К г-же де Шуази съезжалось иногда так много гостей, что она взяла привычку весьма свободно с ними обращаться. Тем, кто наводил на нее скуку, она говорила прямо:
— Вы мне не нравитесь. Когда я к вам привыкну, то дам знать об этом.
Если собиралось слишком большое общество, она могла сказать:
— Господа, нас здесь слишком много! Не слышно, что один говорит другому, так что решите сами, кому из вас удалиться!

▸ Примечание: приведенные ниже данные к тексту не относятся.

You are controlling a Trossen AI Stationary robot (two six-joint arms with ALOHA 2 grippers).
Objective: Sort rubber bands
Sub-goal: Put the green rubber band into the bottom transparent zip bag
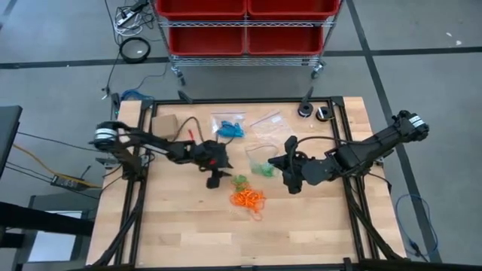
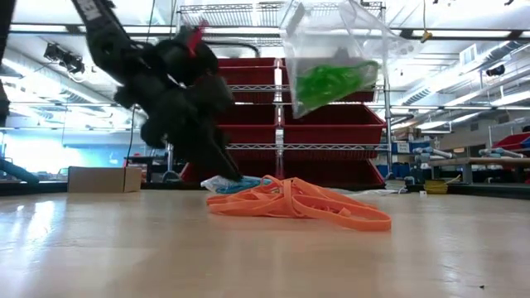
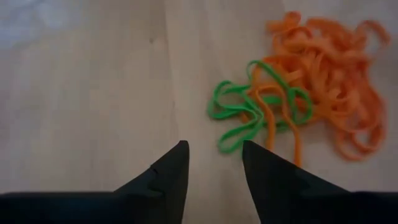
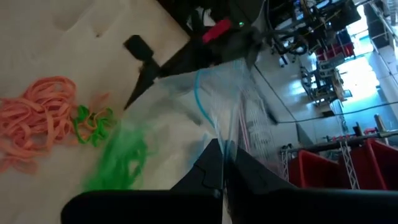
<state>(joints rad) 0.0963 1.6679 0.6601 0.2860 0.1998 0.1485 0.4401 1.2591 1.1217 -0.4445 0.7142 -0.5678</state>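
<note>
Left gripper (image 3: pixel 214 163) is hovering part-open, empty, just short of the rubber bands (image 3: pixel 298 112), presumably lining up on the green loops. Beyond, right gripper (image 4: pixel 222 171) is pinching a clear bag (image 2: pixel 331 58) of green bands aloft, likely for receiving.

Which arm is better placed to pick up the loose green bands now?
Left. The left gripper hovers open beside the green rubber bands, while the right gripper is shut on the bag of green bands.
</note>
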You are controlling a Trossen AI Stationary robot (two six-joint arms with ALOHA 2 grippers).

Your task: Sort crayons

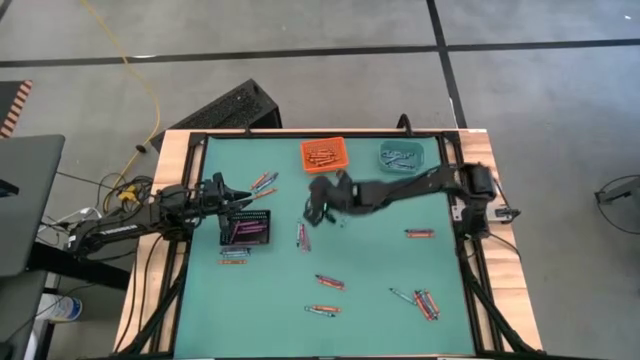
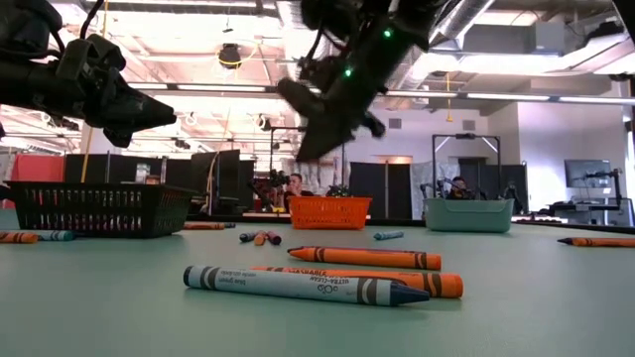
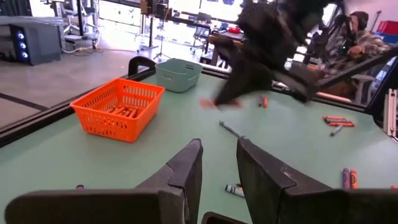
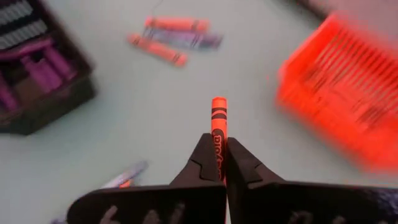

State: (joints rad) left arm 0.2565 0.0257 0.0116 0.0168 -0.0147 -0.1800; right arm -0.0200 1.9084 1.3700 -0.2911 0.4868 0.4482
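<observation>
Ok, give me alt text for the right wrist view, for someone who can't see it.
The right end effector grips an orange crayon above the green table. An orange basket sits to one side, a black basket of purple crayons to the other, loose crayons beyond.

A desk [image 1: 370, 270] with a green top and a dark frame, seen from above. Along its far edge sit an orange bin [image 1: 323, 154] and, to its right, a teal bin [image 1: 401, 156], both holding crayons. A black bin [image 1: 246, 227] with purple crayons sits toward the left side. Loose crayons [image 1: 330, 282] lie scattered over the green top, singly and in small clusters, mostly across the near half.
</observation>
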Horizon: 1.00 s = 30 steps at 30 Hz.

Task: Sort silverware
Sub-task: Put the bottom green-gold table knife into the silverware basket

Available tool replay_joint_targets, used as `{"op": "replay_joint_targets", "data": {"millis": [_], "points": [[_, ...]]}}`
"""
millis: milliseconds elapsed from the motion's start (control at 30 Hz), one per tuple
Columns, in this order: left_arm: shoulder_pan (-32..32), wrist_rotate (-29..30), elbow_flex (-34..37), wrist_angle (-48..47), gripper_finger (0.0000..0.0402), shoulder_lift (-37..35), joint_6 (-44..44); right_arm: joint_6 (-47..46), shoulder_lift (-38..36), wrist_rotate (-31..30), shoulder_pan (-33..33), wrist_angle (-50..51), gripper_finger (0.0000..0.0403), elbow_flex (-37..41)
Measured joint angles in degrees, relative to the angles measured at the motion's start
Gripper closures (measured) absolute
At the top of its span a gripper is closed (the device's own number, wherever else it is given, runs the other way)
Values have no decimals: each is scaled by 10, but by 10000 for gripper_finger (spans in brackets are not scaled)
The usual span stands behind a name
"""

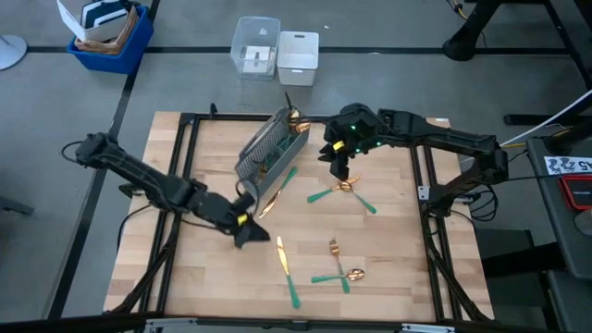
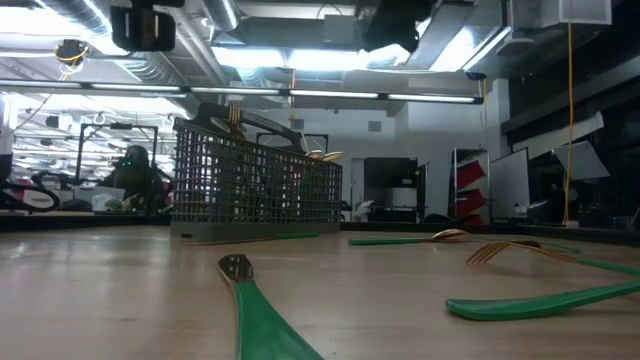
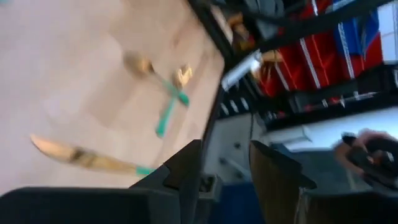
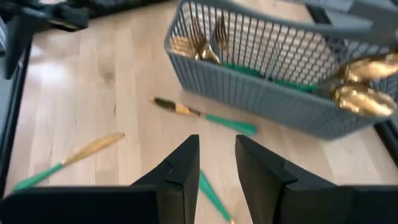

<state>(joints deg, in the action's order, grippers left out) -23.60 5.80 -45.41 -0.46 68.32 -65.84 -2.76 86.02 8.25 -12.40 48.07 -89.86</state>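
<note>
On the surface (image 1: pixel 185 277): silverware (image 1: pixel 344 188) lies scattered beside your caddy (image 1: pixel 270 148) | left gripper (image 1: pixel 248 231) and right gripper (image 1: pixel 339 169): fingers apart, empty | risk: crossed handles may drag a second piece along during your pick.

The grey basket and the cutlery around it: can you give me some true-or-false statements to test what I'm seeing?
1. The grey basket already holds some forks. True.
2. All the cutlery is in the basket. False: several pieces, such as a knife, lie on the wooden table.
3. The right gripper holds a spoon. False: it is empty.
4. The left gripper is near the basket's end. True.
5. The handles are red. False: green.
</note>
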Motion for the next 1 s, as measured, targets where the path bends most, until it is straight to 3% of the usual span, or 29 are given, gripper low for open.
{"op": "replay_joint_targets", "data": {"millis": [133, 267, 500, 733, 1000], "points": [[-19, -42, 0, 32, 276, 53, -105, 0, 0, -1, 0, 25, 294, 0], [-37, -82, 0, 31, 276, 96, -267, 0, 0, -1, 0, 36, 294, 0], [-73, -98, -12, 101, 276, 184, -445, 2, 0, -1, 0, 73, 294, 0], [-77, -97, -111, 95, 276, 304, -535, 32, 0, -1, 0, 126, 294, 0], [-52, -95, -217, -19, 276, 414, -593, 33, 0, -1, 0, 129, 294, 0]]}}
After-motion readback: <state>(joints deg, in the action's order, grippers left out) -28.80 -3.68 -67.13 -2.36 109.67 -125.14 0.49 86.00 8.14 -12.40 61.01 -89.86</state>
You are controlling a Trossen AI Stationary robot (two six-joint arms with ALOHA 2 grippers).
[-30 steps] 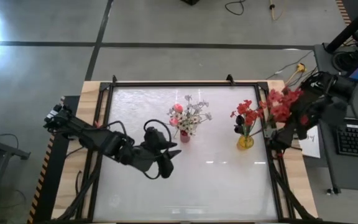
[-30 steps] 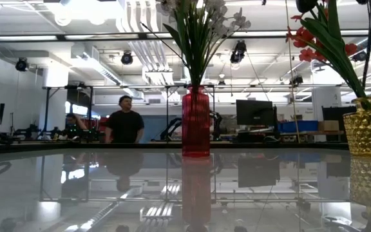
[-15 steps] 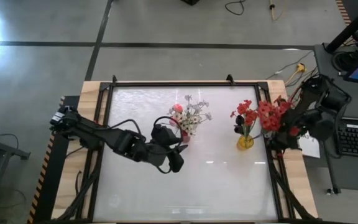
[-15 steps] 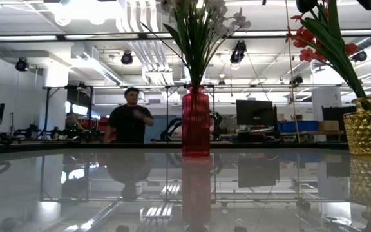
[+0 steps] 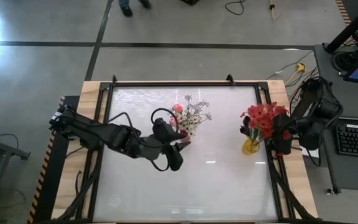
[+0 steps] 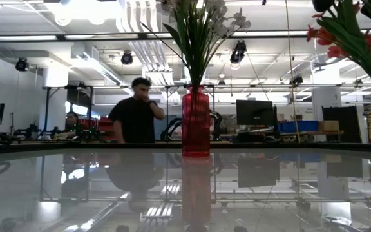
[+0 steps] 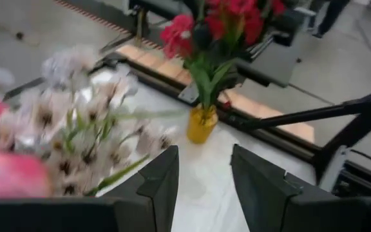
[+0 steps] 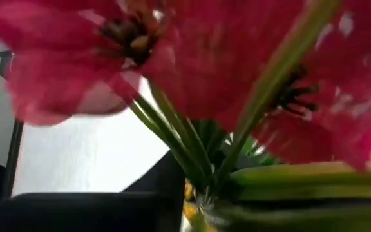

Однажды граф Русси, с которым г-жа де Шуази виделась накануне, постучался к ней в дверь. Хозяйка выглянула в окно, узнала гостя и заявила ему:
— Граф, я виделась с вами вчера и довольно! Сегодня я имею дело с этим господином. — И она указала на молодого, лет 15-ти, человека, стоявшего рядом с ней.
Правда, если верить тогдашним эпиграммам, г-жа де Шуази учила еще кое-чему другому, кроме искусства говорить «приятно». Вот одна из эпиграмм, написанная, быть может, одним из тех недовольных посетителей, которых она бесцеремонно выпроваживала:
Не знаю, то, быть может, сказки,
Мадмуазель де Роган, говорят,
Умеет славно делать глазки.
А кто бы в этом был бы виноват
Не скажет де Нивель? Нивель об этом знает.
Де Шуази ее тому ведь обучает.
Что еще сказать о г-же де Шуази? Разве то, что она состояла в постоянной переписке с польской королевой Марией Гонзаго, с принцессой Савойской, с Христиной Французской, Христиной Шведской и многими немецкими принцессами.
Мадален де Скюдери родилась в 1687 году в Гавре.
Она была дочерью одного сицилийца, поступившего в чине капитана на службу Анжуйскому дому. Ее брат, Жорж Скюдери, писал:
Отец мой с честью капитаном
Когда-то Франции служил,
А я направлен к высшим планам,
Хочу быть больше, чем он был.
Хотя брат и сестра в продолжение 47 лет жили не расставаясь, поговорим сначала только о м-ль Скюдери. Она была высока ростом, худощава, смугла лицом. Писательница рассказывает, каким образом она сделалась охотницей до романов и как сама начала их сочинять.
Однажды, будучи еще маленькой девочкой, она читала книгу любовного содержания, но ее духовник дон Габриэль отнял книгу и, побранив за чтение романа, пообещал принести другую, нравственное содержание которой могло бы принести пользу. Действительно, на другой день он принес то, что обещал, однако м-ль Скюдери крайне удивилась, когда начала читать книгу куда более неназидательную, а все вольные места были отмечены. При первой же встрече с духовником девочка сердечно его поблагодарила, сказав, что отныне просит его выбирать книги для ее библиотеки. Потом она подала монаху его книгу, открытую на одной из отмеченных страниц, что смутило наставника и он начал клясться, говоря об ошибке. Полагая духовника виновным, м-ль Скюдери заключила с ним договор — он должен был сказать матери, что ее дочь может читать все желаемое, поскольку достаточно умна и рассудительна. С этого времени м-ль Скюдери позволено было читать все, что ей захочется и она этим воспользовалась. Руанский советник г-н Сарро доставлял девушке достаточное количество романов, чем и докончил ее литературное образование.